Éste explicó que liderará una plataforma o coordinadora en defensa de la sanidad pública, a la que su colectivo vecinal invítará a sumarse a colectivos sociales, asociaciones relacionadas con la salud, sindicatos y otras organizaciones. «No dejamos de lado a los partidos políticos, pero queremos lanzar el mensaje de que esta iniciativa no está en absoluto politizada, como se ha sugerido en alguna ocasión para desprestigiar las demandas vecinales», señaló Leandro Sánchez.
Además del reparto de octavillas, esa plataforma organizará actividades como charlas y encuentros con representantes sanitarios de otras zonas de España como la Comunidad Valenciana o Madrid, donde Sánchez aseguró que los modelos de privatización «no sólo han supuesto una merma en la calidad de la asistencia y en las condiciones de los trabajadores sanitarios, sino que no han supuesto el ahorro económico tan cacareado».
Seis especialidades más
El presidente de la federación vecinal apuntó que el texto de las octavillas ya está en la imprenta y las hojas estarán listas en unos días para repartirlas por el Rosell, el Hospital Naval, los centros de salud y otros edificios públicos como locales sociales o sedes de las asociaciones vecinales.
Leandro Sánchez mostró su malestar con la Consejería de Sanidad porque su secretario general, José Luis Gil, se comprometió hace algo más de un mes a dar una respuesta acerca de las demandas planteadas por los vecinos ´»y ni él ni nadie de la Consejería, el Servicio Murciano de Salud o el Rosell nos han dicho nada».
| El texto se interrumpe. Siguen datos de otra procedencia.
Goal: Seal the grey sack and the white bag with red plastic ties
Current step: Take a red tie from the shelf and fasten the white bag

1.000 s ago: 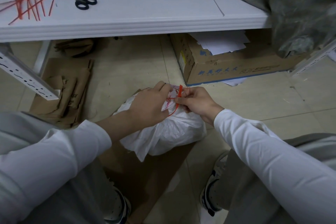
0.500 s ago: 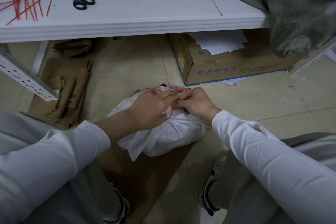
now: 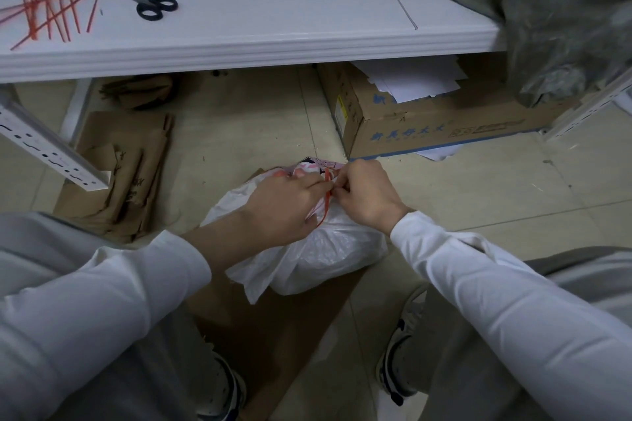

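On the floor below the white table [image 3: 273,27], white bag [image 3: 328,249] sits on flattened cardboard [image 3: 273,335]. Left hand [image 3: 284,205] curls round the bunched neck; right hand [image 3: 367,195] pinches the red tie [image 3: 327,196] there. Grey sack [image 3: 564,10] upper right; spare ties [image 3: 51,0] beside scissors [image 3: 152,3].

White table [image 3: 273,10] is spanning the far side, perforated white uprights [image 3: 44,147] showing below it at left and right. Beige tiled floor [image 3: 496,188] is running underneath. Cardboard box [image 3: 410,128] holding loose white paper [image 3: 410,82] is sitting under the table, far right. Flattened brown cardboard [image 3: 136,164] is lying on tiles at left.
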`<state>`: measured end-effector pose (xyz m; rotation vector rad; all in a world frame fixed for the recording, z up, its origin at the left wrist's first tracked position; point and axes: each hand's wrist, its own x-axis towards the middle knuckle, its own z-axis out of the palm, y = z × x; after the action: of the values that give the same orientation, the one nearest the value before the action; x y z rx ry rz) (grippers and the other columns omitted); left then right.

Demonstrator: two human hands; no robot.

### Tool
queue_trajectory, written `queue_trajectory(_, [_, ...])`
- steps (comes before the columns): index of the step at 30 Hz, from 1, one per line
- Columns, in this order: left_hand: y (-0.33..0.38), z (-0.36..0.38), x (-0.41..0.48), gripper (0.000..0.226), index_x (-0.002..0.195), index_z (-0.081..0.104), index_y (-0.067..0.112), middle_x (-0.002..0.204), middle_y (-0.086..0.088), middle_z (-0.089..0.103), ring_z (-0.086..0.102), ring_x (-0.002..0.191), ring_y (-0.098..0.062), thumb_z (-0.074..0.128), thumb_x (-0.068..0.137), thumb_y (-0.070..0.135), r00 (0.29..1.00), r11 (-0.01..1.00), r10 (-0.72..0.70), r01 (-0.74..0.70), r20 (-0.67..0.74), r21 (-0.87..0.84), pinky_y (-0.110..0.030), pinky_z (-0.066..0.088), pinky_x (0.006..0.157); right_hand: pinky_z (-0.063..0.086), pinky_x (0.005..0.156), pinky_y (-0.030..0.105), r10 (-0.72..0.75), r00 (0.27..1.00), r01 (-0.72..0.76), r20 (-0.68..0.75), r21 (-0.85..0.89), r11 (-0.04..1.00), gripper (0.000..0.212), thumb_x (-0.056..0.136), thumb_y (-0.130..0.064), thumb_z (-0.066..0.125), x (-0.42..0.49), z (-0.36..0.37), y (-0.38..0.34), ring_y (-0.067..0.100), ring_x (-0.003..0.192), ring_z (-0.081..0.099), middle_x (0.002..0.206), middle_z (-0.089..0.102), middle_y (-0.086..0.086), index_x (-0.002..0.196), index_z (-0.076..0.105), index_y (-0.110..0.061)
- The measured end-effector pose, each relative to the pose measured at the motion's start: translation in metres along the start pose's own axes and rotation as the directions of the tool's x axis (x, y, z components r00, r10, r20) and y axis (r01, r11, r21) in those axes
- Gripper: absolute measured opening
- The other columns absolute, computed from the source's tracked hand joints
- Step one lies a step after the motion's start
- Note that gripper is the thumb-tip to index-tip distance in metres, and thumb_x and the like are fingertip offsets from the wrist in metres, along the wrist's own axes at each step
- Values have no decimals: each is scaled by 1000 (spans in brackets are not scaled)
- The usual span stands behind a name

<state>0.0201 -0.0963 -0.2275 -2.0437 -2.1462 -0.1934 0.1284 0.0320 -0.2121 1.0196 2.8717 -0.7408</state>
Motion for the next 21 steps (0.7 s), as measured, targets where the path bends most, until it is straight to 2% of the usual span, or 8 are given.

El representante de las asociaciones de vecinos de Cartagena y la comarca se refirió también a que una de los motivos por los que se redoblarán las acciones de protesta previstas antes de las conversaciones con Sanidad es que el Grupo Parlamentario Popular en la Asamblea Regional ha respaldado las tesis del equipo de la consejera de Sanidad, María Ángeles Palacios.
«La diputada María Dolores Soler ha dicho que hay garantías de que el Rosell se mantendrá como segundo hospital de referencia, pero nosotros no vemos tales garantías», indicó Sánchez.
El pasado 3 de febrero, en una reunión en la ciudad José Luis Gil insistió ante los representantes de las asociaciones de vecinos en que la asistencia sanitaria experimentará una notable mejora. porque Cartagena será la única área de salud de la Región de Murcia con dos hospitales.